With an American friend who worked for the Tanzanian Wildlife Service, I traveled through the dense scrub north of Tarangire National Park, an area with few streams, no campgrounds, and almost no local farmers. There were nomadic herders tending cattle there, mostly from the Maasai tribe, and we crossed paths with several during our safari.
Once or twice a day we would see a lone man walking through the brush, usually a tall, lanky figure with a walking stick and the long-bladed spear that was common to the Maasai “warrior,” or moran as they were known.
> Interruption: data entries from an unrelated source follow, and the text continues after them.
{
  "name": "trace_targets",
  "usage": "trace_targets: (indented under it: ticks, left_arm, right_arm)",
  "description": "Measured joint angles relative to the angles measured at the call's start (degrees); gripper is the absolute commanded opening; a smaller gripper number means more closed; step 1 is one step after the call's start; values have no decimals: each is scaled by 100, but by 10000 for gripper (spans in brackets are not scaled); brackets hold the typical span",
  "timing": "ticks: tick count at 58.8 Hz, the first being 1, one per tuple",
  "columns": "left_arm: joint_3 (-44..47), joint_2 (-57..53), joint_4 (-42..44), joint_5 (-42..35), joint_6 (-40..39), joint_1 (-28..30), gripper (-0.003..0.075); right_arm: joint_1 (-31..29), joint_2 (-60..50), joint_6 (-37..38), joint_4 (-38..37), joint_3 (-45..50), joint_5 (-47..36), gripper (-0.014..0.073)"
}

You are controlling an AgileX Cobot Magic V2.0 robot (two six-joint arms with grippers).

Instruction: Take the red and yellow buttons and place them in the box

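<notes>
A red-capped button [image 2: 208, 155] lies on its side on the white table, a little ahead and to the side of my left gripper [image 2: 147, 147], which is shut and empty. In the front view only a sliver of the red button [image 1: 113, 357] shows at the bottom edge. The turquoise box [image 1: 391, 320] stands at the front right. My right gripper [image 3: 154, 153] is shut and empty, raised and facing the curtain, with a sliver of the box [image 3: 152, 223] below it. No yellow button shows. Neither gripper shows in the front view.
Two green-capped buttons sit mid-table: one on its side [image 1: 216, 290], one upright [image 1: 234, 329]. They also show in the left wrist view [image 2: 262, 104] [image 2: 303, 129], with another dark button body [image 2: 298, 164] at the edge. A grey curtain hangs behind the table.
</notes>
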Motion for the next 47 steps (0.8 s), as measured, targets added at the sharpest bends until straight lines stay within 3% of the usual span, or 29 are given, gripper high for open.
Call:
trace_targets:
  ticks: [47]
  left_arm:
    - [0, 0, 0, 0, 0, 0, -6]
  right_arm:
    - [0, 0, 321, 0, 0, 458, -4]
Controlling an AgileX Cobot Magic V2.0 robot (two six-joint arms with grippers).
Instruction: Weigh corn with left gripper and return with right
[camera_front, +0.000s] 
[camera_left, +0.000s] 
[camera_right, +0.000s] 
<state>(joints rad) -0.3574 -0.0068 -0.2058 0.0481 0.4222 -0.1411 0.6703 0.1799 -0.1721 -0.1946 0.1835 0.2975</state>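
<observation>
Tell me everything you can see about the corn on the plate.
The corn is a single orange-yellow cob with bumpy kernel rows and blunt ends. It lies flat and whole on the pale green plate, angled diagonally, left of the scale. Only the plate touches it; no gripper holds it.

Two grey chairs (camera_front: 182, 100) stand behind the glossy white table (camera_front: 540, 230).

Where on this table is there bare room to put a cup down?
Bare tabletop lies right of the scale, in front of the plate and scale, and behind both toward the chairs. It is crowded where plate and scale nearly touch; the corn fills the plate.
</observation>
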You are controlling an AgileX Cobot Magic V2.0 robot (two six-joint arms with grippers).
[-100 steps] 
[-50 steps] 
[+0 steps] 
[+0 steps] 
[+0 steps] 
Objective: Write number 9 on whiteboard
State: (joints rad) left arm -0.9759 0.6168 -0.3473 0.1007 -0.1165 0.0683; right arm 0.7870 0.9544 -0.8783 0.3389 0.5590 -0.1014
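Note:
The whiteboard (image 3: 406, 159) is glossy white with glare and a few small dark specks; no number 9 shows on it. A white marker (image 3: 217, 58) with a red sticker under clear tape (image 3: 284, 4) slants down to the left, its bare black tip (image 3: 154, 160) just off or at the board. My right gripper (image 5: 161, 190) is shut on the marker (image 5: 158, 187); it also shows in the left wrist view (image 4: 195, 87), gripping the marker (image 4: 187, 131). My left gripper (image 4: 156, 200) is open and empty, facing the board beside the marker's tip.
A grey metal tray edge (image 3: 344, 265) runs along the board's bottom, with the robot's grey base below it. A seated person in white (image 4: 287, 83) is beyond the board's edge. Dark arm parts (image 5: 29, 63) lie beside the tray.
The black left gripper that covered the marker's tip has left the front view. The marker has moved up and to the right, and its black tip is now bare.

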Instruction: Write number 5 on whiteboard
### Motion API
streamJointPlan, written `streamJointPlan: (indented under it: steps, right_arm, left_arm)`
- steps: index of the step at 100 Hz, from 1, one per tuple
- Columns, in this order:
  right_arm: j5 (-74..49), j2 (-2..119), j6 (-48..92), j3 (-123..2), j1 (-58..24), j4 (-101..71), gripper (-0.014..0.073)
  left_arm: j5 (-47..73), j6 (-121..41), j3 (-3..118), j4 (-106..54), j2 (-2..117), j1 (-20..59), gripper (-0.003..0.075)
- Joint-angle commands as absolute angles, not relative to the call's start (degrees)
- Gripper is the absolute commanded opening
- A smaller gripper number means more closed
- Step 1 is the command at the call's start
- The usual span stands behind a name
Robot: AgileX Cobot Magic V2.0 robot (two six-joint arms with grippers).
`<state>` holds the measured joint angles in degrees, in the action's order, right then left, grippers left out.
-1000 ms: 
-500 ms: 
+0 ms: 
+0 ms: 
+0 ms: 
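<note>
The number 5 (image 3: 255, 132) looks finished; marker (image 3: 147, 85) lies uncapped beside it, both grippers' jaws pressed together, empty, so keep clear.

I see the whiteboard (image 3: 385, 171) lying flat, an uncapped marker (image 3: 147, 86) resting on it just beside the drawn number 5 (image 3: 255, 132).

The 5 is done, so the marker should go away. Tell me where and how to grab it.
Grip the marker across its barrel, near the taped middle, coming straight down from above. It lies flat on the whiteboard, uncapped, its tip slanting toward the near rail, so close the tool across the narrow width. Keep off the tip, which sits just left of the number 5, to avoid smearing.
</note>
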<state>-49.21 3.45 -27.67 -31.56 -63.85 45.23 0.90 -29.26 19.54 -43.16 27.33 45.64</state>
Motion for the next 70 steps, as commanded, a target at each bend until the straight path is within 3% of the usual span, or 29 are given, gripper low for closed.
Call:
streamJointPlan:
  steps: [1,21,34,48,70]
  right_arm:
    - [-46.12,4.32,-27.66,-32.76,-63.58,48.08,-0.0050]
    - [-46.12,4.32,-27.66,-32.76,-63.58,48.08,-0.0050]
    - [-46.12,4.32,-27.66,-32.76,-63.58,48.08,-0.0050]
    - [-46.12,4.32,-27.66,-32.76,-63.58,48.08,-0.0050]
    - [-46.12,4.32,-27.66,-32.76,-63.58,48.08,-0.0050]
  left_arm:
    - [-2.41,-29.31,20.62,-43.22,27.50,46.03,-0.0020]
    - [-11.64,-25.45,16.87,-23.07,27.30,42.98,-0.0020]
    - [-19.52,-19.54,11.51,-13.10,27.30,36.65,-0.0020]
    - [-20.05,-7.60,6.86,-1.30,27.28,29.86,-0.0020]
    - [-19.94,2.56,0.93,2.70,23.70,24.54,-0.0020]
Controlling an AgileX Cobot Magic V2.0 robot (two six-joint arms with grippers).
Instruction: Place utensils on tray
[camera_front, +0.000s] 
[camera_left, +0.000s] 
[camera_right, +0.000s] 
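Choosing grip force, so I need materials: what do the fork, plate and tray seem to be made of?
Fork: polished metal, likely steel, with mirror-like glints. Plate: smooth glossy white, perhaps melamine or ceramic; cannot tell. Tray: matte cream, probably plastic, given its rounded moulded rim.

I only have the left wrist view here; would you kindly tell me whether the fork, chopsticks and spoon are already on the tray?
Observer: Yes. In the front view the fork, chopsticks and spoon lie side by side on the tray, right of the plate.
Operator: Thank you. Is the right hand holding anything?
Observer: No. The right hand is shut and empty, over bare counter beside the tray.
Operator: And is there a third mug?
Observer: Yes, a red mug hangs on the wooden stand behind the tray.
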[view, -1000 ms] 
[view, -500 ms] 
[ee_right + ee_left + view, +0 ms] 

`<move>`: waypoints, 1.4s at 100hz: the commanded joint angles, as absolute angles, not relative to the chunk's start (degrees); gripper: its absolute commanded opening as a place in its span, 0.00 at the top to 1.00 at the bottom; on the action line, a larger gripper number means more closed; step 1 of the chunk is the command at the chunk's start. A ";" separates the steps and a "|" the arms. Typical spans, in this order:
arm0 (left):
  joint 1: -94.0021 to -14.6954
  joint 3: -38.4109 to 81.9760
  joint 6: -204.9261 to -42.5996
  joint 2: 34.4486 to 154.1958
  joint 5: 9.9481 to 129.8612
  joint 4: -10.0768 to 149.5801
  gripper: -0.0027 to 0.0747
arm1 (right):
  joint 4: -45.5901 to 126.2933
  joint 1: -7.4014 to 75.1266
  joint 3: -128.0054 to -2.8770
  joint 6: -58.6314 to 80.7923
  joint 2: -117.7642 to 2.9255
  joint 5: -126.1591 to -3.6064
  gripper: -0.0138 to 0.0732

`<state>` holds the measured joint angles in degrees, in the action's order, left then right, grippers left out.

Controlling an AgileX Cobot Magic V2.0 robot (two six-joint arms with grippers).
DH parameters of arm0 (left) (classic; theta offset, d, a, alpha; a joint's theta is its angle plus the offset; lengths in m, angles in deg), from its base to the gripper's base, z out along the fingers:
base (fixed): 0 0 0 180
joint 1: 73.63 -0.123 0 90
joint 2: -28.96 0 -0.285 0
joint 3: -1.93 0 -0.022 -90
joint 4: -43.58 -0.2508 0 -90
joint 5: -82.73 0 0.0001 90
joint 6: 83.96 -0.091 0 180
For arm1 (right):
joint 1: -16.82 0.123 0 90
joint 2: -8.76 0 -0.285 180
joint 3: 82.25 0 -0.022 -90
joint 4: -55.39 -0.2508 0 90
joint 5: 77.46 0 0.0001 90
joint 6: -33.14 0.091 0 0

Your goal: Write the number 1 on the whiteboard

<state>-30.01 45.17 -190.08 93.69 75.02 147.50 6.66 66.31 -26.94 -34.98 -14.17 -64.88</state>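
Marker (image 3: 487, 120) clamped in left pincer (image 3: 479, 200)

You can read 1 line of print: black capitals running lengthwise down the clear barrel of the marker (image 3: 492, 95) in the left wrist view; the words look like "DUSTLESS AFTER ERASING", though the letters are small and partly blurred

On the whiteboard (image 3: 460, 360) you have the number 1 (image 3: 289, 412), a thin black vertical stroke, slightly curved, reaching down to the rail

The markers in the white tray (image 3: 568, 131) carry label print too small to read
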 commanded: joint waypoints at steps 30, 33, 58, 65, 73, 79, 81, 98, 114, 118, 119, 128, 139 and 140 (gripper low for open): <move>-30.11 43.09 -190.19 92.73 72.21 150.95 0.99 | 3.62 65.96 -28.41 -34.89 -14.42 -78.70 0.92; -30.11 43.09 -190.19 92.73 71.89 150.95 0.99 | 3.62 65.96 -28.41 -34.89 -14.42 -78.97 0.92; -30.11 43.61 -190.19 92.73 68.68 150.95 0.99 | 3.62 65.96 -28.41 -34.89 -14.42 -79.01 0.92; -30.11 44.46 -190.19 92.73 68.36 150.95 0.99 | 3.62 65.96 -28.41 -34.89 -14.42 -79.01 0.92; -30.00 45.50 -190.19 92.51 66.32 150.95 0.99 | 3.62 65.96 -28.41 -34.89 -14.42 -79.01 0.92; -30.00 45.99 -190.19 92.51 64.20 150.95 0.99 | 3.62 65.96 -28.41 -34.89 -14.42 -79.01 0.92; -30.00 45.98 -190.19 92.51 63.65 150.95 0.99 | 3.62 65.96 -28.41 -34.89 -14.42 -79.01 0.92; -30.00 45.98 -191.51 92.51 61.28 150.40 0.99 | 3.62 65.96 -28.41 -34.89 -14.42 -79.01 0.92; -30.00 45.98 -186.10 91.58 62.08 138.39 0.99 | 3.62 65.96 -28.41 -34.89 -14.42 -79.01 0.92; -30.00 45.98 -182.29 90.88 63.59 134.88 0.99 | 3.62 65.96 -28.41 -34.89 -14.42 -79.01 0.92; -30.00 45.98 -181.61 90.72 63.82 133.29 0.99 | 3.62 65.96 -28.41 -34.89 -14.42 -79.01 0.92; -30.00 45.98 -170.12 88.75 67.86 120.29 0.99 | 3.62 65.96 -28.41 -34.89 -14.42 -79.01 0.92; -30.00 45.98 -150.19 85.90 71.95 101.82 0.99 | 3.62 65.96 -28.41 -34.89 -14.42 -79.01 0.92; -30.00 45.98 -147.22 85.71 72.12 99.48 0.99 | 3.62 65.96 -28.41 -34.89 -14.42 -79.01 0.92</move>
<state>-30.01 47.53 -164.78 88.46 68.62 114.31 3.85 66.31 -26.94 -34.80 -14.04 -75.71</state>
We always approached the solitary walker and spoke to him through our guide Bahati Mbaya (“Bad Luck” in Swahili), who spoke English and the Maasai language so he could translate for us.
This was wild country, with plains game, elephants, lions and leopards roaming at will across the country. But the Maasai warriors felt invincible when armed with their spear, and would walk for days from one herder’s camp to another. When we asked them where they were headed they would point in a vague direction and say “there,” but with no specific destination apparently in mind. They were the equivalent of my teenage companions when they would “cruise” main street in their hot rods on long summer evenings.
They would also invariably ask for a ride. When we asked “where to?” they couldn’t name a place: they just wanted to ride in the Land Rover. They had never been inside a vehicle.
On one occasion we picked up a pair of Maasai who seemed to have a definite destination in mind. Bahati Mbaya discouraged us from sharing our vehicle, but we resisted his counsel and invited the two to sit in the back.
As I put the vehicle in gear and started moving forward they laughed and hooted, shouting their amazement at the speed they were moving over the ground when compared with how fast they could move on foot, and the distance they were covering in just a few minutes compared to the hours it would have taken them to walk that same stretch.
“We’re here! No, we’re here!” they kept saying. It was a revelation to us to reflect on the idea their only form of locomotion up until then had been their feet, and the comparison was beyond their own comprehension. It strained their understanding to cover distance in an hour that would have taken them a full day to walk.
I occasionally reflect on the cultural chasms I have experienced, and in this case think to myself our own forefathers, and the men who signed the Declaration of Independence, for example, moved at the same pace as the Maasai herders, except when they moved by horse. We take time and space for granted, but in my lifetime there has been a quantum leap in transportation. Experiencing it first hand opens new understanding of our daily experience and that of historical figures.